Coriolis force

In physics, the Coriolis force is an inertial or fictitious force[1] that acts on objects that are in motion within a frame of reference that rotates with respect to an inertial frame. In a reference frame with clockwise rotation, the force acts to the left of the motion of the object. In one with anticlockwise (or counterclockwise) rotation, the force acts to the right. Deflection of an object due to the Coriolis force is called the Coriolis effect. Though recognized previously by others, the mathematical expression for the Coriolis force appeared in an 1835 paper by French scientist Gaspard-Gustave de Coriolis, in connection with the theory of water wheels.[2] Early in the 20th century, the term Coriolis force began to be used in connection with meteorology.

In the inertial frame of reference (upper part of the picture), the black ball moves in a straight line.
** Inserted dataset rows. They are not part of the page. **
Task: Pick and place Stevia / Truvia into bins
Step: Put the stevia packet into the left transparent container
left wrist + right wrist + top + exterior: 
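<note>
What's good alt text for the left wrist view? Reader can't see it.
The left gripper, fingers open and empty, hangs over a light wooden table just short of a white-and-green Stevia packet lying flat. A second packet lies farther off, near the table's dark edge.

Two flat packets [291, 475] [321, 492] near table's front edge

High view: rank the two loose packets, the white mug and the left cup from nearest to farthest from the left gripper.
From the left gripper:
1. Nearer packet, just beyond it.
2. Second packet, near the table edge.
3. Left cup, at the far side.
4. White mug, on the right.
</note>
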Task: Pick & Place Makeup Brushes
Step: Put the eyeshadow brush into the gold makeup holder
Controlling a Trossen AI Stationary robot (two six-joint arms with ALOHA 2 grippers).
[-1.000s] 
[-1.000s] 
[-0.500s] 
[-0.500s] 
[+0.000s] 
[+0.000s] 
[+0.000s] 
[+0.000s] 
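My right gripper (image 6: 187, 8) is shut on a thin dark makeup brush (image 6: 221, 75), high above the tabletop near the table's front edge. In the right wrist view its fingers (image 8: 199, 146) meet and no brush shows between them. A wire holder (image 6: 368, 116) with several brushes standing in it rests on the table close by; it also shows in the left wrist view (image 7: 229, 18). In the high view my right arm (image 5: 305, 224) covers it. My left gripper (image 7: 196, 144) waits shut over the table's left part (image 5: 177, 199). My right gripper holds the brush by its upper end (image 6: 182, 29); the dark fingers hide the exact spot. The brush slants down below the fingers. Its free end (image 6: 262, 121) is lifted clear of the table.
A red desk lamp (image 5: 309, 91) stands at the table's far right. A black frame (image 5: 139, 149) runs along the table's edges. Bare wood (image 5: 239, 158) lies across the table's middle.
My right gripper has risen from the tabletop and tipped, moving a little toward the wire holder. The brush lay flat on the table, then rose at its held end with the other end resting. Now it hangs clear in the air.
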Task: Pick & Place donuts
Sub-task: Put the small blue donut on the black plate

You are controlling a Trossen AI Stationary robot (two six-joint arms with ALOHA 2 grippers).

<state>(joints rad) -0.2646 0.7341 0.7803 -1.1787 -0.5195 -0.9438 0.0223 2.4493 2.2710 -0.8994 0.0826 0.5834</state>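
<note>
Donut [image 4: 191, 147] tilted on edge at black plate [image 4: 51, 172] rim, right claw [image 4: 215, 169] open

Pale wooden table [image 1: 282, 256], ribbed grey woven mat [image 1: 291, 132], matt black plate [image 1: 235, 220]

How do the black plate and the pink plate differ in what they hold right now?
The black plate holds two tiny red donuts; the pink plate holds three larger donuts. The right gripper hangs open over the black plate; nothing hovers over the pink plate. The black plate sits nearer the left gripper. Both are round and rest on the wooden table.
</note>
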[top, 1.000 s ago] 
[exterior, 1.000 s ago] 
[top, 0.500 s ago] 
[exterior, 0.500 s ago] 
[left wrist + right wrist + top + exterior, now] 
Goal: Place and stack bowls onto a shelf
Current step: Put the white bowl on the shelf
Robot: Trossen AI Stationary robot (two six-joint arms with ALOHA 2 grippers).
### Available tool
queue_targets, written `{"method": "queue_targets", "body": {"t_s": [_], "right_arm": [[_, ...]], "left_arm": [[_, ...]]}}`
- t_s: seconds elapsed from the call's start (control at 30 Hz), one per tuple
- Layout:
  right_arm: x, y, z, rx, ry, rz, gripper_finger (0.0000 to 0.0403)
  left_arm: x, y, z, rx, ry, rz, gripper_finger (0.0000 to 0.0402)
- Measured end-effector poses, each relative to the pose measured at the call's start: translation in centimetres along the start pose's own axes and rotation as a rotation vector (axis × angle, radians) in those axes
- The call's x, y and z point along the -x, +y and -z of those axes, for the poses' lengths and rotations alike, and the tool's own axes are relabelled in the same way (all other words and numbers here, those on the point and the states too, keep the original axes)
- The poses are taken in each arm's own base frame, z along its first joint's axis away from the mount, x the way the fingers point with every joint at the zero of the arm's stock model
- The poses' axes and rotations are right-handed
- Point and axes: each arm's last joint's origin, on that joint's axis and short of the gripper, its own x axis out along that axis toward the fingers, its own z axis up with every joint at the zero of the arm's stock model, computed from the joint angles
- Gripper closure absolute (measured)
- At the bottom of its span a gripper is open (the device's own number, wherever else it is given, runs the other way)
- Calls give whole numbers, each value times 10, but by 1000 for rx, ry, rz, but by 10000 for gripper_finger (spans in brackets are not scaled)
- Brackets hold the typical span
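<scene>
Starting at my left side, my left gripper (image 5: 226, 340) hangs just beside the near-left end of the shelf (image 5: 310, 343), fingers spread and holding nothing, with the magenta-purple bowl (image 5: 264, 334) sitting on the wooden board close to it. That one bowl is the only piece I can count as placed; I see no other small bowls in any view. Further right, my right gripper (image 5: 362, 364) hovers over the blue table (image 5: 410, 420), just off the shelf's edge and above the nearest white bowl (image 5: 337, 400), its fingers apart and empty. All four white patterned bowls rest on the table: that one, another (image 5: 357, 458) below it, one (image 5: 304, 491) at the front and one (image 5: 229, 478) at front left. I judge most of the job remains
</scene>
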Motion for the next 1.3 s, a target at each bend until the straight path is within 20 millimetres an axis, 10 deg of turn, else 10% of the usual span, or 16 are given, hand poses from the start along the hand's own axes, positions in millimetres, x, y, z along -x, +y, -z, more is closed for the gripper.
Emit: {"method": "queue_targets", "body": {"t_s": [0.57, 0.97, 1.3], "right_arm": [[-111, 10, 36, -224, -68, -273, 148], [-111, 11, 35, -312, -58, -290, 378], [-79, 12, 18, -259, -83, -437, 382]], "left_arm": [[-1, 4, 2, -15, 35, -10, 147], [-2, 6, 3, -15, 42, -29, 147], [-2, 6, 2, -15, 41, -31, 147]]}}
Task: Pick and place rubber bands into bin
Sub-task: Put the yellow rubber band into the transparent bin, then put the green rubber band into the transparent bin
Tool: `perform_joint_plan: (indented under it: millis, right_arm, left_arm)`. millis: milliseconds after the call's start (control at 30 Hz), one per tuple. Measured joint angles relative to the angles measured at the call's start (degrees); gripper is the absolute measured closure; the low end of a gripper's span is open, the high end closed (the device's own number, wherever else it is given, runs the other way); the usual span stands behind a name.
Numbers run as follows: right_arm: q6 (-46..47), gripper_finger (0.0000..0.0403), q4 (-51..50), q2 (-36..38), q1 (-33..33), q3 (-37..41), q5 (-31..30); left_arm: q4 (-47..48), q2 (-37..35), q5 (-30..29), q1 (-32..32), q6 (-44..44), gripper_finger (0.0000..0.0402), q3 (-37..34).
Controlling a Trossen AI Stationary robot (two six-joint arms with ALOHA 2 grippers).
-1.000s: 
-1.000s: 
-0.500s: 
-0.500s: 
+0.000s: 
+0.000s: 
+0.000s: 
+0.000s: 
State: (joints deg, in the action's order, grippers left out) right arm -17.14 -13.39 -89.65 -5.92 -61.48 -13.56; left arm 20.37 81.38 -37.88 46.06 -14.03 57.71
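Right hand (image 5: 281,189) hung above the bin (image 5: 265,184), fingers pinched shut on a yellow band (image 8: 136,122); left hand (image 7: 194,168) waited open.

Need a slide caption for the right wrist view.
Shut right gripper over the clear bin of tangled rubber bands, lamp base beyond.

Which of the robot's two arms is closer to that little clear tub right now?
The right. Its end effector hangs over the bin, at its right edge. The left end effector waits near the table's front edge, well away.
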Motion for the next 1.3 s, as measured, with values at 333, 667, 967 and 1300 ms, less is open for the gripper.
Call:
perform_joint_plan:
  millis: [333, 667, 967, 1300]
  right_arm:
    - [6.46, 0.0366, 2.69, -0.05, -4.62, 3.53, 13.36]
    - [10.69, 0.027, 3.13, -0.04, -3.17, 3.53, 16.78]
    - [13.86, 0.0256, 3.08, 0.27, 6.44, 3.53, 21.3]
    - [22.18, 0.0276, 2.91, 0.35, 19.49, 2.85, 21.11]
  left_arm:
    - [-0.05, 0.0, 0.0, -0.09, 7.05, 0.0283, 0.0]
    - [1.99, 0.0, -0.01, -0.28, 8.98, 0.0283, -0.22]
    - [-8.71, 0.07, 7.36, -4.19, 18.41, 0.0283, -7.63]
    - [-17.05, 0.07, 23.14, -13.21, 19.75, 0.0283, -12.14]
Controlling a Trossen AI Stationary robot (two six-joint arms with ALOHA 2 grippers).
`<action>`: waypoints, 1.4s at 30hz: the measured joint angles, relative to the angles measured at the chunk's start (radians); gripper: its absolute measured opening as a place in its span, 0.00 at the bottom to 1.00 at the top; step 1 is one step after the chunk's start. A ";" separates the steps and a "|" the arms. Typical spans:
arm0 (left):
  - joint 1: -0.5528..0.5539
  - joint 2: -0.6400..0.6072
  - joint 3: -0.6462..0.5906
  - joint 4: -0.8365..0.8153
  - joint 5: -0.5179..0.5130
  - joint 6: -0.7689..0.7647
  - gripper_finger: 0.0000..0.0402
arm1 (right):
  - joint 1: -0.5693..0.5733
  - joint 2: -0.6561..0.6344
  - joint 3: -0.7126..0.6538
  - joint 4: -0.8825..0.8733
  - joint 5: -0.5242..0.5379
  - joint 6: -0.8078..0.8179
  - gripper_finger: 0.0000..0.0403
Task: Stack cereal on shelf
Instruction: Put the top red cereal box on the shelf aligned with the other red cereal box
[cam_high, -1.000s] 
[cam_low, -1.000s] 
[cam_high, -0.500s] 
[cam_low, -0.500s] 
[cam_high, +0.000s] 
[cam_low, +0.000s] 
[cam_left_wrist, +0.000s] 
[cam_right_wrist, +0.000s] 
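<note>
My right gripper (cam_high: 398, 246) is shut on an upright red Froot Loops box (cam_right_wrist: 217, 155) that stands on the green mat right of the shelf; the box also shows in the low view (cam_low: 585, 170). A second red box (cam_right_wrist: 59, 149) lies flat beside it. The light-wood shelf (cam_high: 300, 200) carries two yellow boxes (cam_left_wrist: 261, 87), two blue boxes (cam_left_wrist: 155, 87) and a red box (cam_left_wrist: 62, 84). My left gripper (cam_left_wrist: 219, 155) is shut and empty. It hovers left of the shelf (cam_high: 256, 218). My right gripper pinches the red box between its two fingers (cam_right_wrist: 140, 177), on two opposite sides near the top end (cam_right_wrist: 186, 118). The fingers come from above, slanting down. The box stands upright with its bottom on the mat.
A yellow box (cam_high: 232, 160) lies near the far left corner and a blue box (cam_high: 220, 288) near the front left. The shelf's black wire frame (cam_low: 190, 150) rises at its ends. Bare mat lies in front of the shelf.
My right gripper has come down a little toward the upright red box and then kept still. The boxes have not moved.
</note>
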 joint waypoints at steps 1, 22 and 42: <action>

However, the observer (red dot) who is standing in the rotating/non-inertial frame of reference (lower part of the picture) sees the object as following a curved path due to the Coriolis and centrifugal forces present in this frame.

Newton's laws of motion describe the motion of an object in an inertial (non-accelerating) frame of reference. When Newton's laws are transformed to a rotating frame of reference, the Coriolis and centrifugal accelerations appear. When applied to massive objects, the respective forces are proportional to the masses of them. The Coriolis force is proportional to the rotation rate and the centrifugal force is proportional to the square of the rotation rate. The Coriolis force acts in a direction perpendicular to the rotation axis and to the velocity of the body in the rotating frame and is proportional to the object's speed in the rotating frame (more precisely, to the component of its velocity that is perpendicular to the axis of rotation). The centrifugal force acts outwards in the radial direction and is proportional to the distance of the body from the axis of the rotating frame. These additional forces are termed inertial forces, fictitious forces or pseudo forces.[3] By accounting for the rotation by addition of these fictitious forces, Newton's laws of motion can be applied to a rotating system as though it was an inertial system. They are correction factors which are not required in a non-rotating system.[4]

In popular (non-technical) usage of the term "Coriolis effect", the rotating reference frame implied is almost always the Earth. Because the Earth spins, Earth-bound observers need to account for the Coriolis force to correctly analyze the motion of objects. The Earth completes one rotation for each day/night cycle, so for motions of everyday objects the Coriolis force is usually quite small compared with other forces; its effects generally become noticeable only for motions occurring over large distances and long periods of time, such as large-scale movement of air in the atmosphere or water in the ocean; or where high precision is important, such as long-range artillery or missile trajectories. Such motions are constrained by the surface of the Earth, so only the horizontal component of the Coriolis force is generally important. This force causes moving objects on the surface of the Earth to be deflected to the right (with respect to the direction of travel) in the Northern Hemisphere and to the left in the Southern Hemisphere. The horizontal deflection effect is greater near the poles, since the effective rotation rate about a local vertical axis is largest there, and decreases to zero at the equator.[5] Rather than flowing directly from areas of high pressure to low pressure, as they would in a non-rotating system, winds and currents tend to flow to the right of this direction north of the equator (anticlockwise) and to the left of this direction south of it (clockwise). This effect is responsible for the rotation and thus formation of cyclones (see Coriolis effects in meteorology).

For an intuitive explanation of the origin of the Coriolis force, consider an object, constrained to follow the Earth's surface and moving northward in the Northern Hemisphere. Viewed from outer space, the object does not appear to go due north, but has an eastward motion (it rotates around toward the right along with the surface of the Earth). The further north it travels, the smaller the "diameter of its parallel" (the minimum distance from the surface point to the axis of rotation, which is in a plane orthogonal to the axis), and so the slower the eastward motion of its surface. As the object moves north, to higher latitudes, it has a tendency to maintain the eastward speed it started with (rather than slowing down to match the reduced eastward speed of local objects on the Earth's surface), so it veers east (i.e. to the right of its initial motion).[6][7]

Though not obvious from this example, which considers northward motion, the horizontal deflection occurs equally for objects moving eastward or westward (or in any other direction).[8] However, the theory that the effect determines the rotation of draining water in a typical size household bathtub, sink or toilet has been repeatedly disproven by modern-day scientists; the force is negligibly small compared to the many other influences on the rotation.[9][10][11]